While riding home from Bill’s birthday dinner recently, I was sitting in the front seat listening to Collins catch up with a really close friend who goes to USC. Katelyn is like a daughter to me and a sister to Collins, especially since she has lived in Columbia the last year. She is one of those I fondly call “mah girl!”
As I was listening to them catch up, I heard Collins gently approach the subject of Katelyn’s friend Marcus who had died two months ago. In fact, Katelyn said, “Collins it was two months ago today, March 16.” They recounted times when Kate spoke of Marcus in the past. They discussed Marcus’ very poor choices and the horrific way in which he died. Marcus was drinking and taking drugs. Despite his poor choices…..Katelyn had done her best to remain his friend and urge him to stop…..she had even gotten a text from him hours before he died. The pain was still very fresh in Katelyn’s voice….the sadness and regret over not being able to stop Marcus from making poor choices….haunts Katelyn. I know this to be true because the day he died she came to my house to sit in my office and just process the whole thing.
When she arrived at my house that day…it was hard for her to cry at first….she was numb and in shock! The “responsibility” that she felt looked like a clydesdale horse sitting on her shoulders. As she talked, I prayed! As an adult…I realized…..she needed to grieve… and…..process….the loss of her dear friend ……but I wanted to help her take that “horse” off her shoulders! We talked at length about how she loved Marcus and all his great qualities…..and how great people with real potential…make poor choices that turn out to be “tragic” in the end.

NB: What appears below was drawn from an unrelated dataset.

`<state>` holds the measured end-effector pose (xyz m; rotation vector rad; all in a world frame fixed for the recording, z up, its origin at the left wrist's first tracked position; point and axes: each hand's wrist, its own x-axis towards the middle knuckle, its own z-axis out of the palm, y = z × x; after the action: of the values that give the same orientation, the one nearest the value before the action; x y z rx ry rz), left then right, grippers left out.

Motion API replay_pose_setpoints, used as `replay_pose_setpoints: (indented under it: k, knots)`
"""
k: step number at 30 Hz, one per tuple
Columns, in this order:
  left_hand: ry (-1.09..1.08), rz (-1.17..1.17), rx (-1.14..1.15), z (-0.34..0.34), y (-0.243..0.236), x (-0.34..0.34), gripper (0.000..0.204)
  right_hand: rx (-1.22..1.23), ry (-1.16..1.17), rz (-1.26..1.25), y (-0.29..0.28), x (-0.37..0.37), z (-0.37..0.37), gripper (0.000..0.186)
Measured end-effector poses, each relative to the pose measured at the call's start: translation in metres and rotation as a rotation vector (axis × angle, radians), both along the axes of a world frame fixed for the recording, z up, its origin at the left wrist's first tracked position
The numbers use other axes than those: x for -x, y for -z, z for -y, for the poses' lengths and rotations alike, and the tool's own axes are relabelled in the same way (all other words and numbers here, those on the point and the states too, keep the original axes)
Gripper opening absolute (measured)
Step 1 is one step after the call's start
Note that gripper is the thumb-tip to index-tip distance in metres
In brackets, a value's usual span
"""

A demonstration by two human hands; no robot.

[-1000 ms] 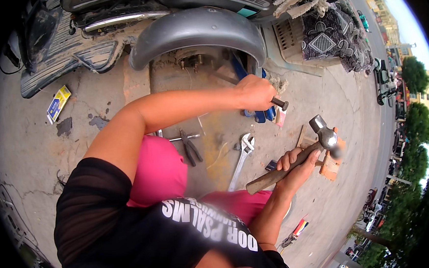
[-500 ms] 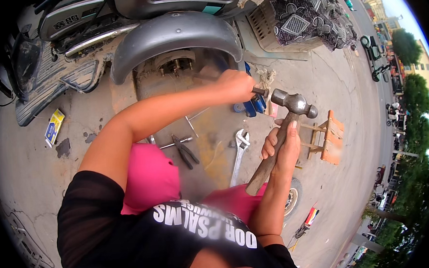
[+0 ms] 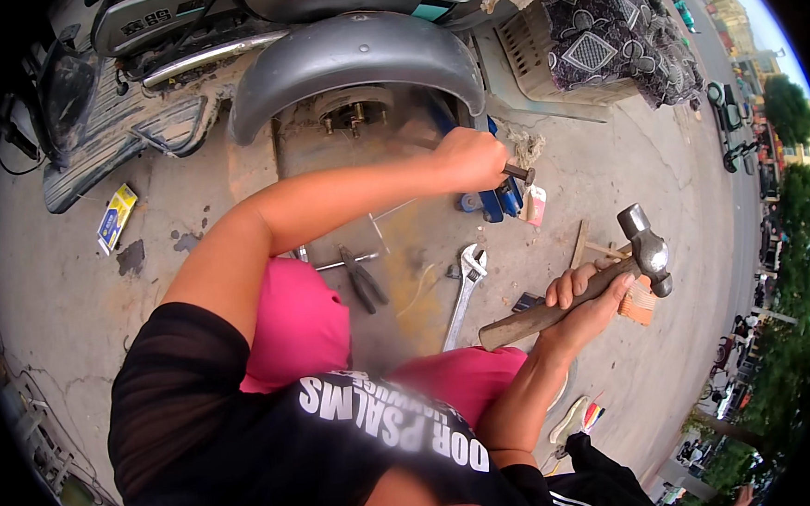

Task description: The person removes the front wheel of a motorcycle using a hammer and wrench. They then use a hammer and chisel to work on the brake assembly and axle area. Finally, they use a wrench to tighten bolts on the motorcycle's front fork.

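Observation:
My left hand is closed round a dark metal rod with a flat round end, which points at the wheel hub under the grey fender. The rod's far end is blurred, so I cannot tell whether it touches the hub. Threaded studs stick out of the hub. Lower and to the right, my right hand grips the wooden handle of a ball-peen hammer. Its steel head is held up and to the right, well apart from the rod.
Pliers and an adjustable wrench lie on the ground before my knees. A blue jack stands by the fender, with a cloth-covered crate beyond. A small stool is partly behind my right hand. Another person's shoe shows lower right.
My right hand has swung the hammer right and away from the rod. My left hand keeps its hold on the rod. Another person's leg and shoe have come in at lower right.

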<state>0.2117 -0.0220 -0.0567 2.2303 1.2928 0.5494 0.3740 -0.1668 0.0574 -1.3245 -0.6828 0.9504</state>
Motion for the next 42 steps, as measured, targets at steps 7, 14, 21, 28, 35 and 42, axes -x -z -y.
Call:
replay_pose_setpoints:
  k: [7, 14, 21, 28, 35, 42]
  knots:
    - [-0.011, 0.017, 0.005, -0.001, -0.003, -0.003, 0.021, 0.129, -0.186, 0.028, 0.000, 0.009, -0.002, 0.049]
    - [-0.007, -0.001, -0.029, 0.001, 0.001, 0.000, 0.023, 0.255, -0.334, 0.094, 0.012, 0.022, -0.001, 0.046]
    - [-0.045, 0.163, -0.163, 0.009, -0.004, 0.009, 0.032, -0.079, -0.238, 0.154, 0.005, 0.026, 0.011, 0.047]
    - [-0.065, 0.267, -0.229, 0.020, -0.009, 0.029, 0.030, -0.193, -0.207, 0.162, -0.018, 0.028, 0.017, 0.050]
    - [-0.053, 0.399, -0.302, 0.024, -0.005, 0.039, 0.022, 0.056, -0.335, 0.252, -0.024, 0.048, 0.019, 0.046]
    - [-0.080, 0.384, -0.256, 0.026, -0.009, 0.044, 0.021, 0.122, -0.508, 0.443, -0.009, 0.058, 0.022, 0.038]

We talked about how alcohol was the road that led to his drug use. Such viciousness and irrational thinking occurs in those who abuse substances. The abuse alters “rational” decisions one would never make if he/she were not under the influence and effects of the substance. I had to point out to her that she needed to separate herself from his irrational decisions. I shared with her what someone once explained to me…..picture a highway….and draw a solid yellow line in the center of the road…….on one side, the right side, is rational thinking…..and on the other side, the left side, is irrational thinking.
Picture the one abusing substances as traveling on the “left” side of the highway (irrational). When someone is abusing substances, it hinders their decision making. If you are not abusing substances that alter your decision making, then you are on the “right” side of the road……rational…….! Rational and irrational don’t mix so take note and stay on “your side of the road!” Meaning you will “never make sense” of the decisions or the whys of the irrational decisions people make when they are taking behavior altering substances. So don’t try, they do not mix….rational and irrational!!!!
When someone is “under the influence of drugs or alcohol” they usually DO NOT MAKE WISE decisions……AND THOSE DECISIONS ARE NOT YOUR FAULT….they made the choice to travel on the “left” side of the road. It doesn’t necessarily make them a bad person….but it does put them on the side of the highway that causes them to do and say things they would never do if they were not on the “left” side. I painted the picture of the road for her as it had been painted for me. It is a great visual that helps you remember to stay on the “right” side of the road when encountering people saying and doing things they are would not do otherwise. Those people who choose to travel on the “left” side of the road.
God’s purpose is for us to live Proverbs 4:23, “Above all else guard your heart, for it is the wellspring of life.” In essence…. we are responsible for ourselves and our decisions and how we choose to live our lives before God. He does not hold us responsible for anyone else’s heart or decisions. If we take on that responsibility, we are trying to be God and we are not! It is a freeing thing to realize God only holds us accountable for ourselves. Of course, as Christians we cannot ignore….the scripture found in I Corinthians 8:13 which talks about not causing your brother or sister to stumble,”Therefore, if what I eat causes my brother or sister to fall into sin, I will never eat meat again, so that I will not cause them to fall.” If you are guarding your heart before God, then I think you will be able to distinguish between whether you are causing someone to stumble versus someone making a poor choice all on their own.
The purpose of this post is two-fold…..poor choices lead to regret!…..sometimes “tragedy!” In scripture it is called “reaping and sowing!” Galatians 6:7-8. The second point I want to make is based on Galatians 6:5, “For each will have to bear his own load.” WE are all responsible for the choices we make. You cannot make someone of age do anything. You can make a young child behave outwardly but you cannot dictate what is in “someone’s heart!” That takes a Holy God who is more powerful than any substance we can consume.
Today, if you know someone who is choosing the left side of the road, pray for them. Don’t give up but don’t carry the burden of their choices on your shoulders. If YOU are the one choosing the left side of the road, it is not too late to make a course correction. Seek help. Seek the Lord.